The motion before the house was, "The Indian sub-continent benefited more than it lost from the experience of British Colonialism". The team against the motion, eloquently led by Congress MP Shashi Tharoor and including fellow authors William Dalrymple and Nick Robins, clinched a decisive victory.

"No wonder the sun never set on the British Empire, even God couldn't trust the English in the dark," said Tharoor as part of his arguments which focused on the economic ruin of India at the hands of the East India Company.

"The might of Britain was built in the 18th and 19th centuries on the ruination of India - where India went from a 23 per cent share of the global economy to 4 per cent," he added. Dalrymple, author of 'White Mughals' and 'The Last Mughal', echoed the sentiment from the perspective of a prospering Mughal Empire which 'haemorrhaged' under the British.

"It is impossible even to consider this motion seriously without noting how far behind the West was for 90 per cent of our history...the British went to India to get a bit of action in the Mughal Empire which was then immeasurably richer than anything London, Paris, Madrid, Rome, Milan put together. Britain, with its mastery of cannon and artillery, drained India and the money came to Europe," he said.

The debate, which coincided with the Scottish referendum vote on Thursday, was chaired by senior Indian-origin MP and chair of the House of Commons' Home Affairs Select Committee Keith Vaz, who deftly managed proceedings for and against.

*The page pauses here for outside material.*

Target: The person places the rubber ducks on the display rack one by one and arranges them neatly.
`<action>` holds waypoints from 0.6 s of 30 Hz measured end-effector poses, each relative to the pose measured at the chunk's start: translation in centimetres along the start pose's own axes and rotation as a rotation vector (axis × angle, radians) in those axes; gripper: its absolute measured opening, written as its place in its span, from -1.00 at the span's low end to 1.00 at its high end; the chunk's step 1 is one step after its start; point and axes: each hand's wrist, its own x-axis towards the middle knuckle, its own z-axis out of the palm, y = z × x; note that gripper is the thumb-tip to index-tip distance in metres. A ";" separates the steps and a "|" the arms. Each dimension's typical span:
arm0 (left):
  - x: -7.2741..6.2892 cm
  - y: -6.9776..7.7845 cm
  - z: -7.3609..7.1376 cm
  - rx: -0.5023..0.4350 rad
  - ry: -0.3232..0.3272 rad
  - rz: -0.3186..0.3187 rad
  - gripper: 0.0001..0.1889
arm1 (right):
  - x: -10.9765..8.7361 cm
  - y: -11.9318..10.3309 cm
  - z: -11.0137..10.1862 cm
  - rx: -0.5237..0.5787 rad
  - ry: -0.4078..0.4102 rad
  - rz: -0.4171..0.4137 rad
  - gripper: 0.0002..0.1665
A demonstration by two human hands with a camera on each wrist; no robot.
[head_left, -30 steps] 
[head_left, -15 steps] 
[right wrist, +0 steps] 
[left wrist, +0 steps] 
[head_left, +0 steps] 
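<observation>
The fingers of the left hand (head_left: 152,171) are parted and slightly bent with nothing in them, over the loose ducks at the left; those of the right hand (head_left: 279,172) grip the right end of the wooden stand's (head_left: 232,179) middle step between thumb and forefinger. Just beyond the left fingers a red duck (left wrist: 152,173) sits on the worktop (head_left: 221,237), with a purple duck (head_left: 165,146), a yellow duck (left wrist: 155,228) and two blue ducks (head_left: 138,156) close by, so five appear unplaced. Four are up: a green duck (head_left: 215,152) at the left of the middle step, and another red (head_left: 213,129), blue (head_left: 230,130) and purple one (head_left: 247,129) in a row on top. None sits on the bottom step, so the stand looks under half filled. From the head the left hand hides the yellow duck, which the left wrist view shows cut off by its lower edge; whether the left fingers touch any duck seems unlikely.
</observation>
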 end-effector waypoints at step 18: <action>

Speakers for the motion included arts editor of 'Newsweek' Pakistan Nelofar Bakhtyar, former British politician and BBC war correspondent Martin Bell, and Kwasi Kwarteng, Conservative Party MP and author.

Their side failed to win over the audience with their arguments in favour of the English language, rule of law, railways and cricket as positive legacy of the Empire. "The fact that we seized upon the English language for our own liberation is to our credit and not by British design," countered Tharoor, who ended on a lighter note saying, "Cricket was an Indian game accidentally discovered by the British".

The debate is the first in a series of events to be organised by Project 400, an initiative by the Indo-British Heritage Trust, founded by historian Kusoom Vadgama. It was 400 years ago in 1614 that King James I dispatched Sir Thomas Roe as ambassador to the court of Mughal Emperor Jahangir to arrange for a commercial treaty and obtain security assurances on behalf of the East India Company.

In the same year, the first Indian man set foot in Britain - an unnamed worker from Surat who was brought over in an East India Company vessel by a company chaplain and christened "Peter" by King James I. Vadgama launched Project 400 alongside her co-chair Michael Blacker to mark this official start of the India-UK relationship 400 years ago.

"Project 400 is a monument to the 400-year-old Indo-British relationship. It is also an opportunity to put on record the much neglected history of India in Britain to the same level of detail as that of the history of the British in India," she said.

"No history of the British Empire is complete without the history of its people. I never thought that one day I will put the mighty Empire on trial of all places in the Supreme Court," she said.